Every line of the material that mentions the word "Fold" should be copied out.

* Data section
· · · · · · ·

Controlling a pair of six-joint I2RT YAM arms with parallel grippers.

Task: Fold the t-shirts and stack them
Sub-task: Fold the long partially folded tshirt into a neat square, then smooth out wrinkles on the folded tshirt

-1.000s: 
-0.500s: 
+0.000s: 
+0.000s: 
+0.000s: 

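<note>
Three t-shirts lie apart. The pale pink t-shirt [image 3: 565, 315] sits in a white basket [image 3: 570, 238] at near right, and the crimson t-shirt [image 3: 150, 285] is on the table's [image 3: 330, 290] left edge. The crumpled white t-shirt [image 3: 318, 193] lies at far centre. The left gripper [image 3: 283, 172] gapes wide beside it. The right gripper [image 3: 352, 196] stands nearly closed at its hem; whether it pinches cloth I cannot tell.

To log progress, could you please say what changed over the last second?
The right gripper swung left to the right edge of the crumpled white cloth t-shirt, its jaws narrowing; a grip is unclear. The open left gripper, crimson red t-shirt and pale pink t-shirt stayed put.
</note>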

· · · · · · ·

* Result of this task
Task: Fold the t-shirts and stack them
Sub-task: Fold the long partially folded tshirt into a neat square, then smooth out wrinkles on the folded tshirt

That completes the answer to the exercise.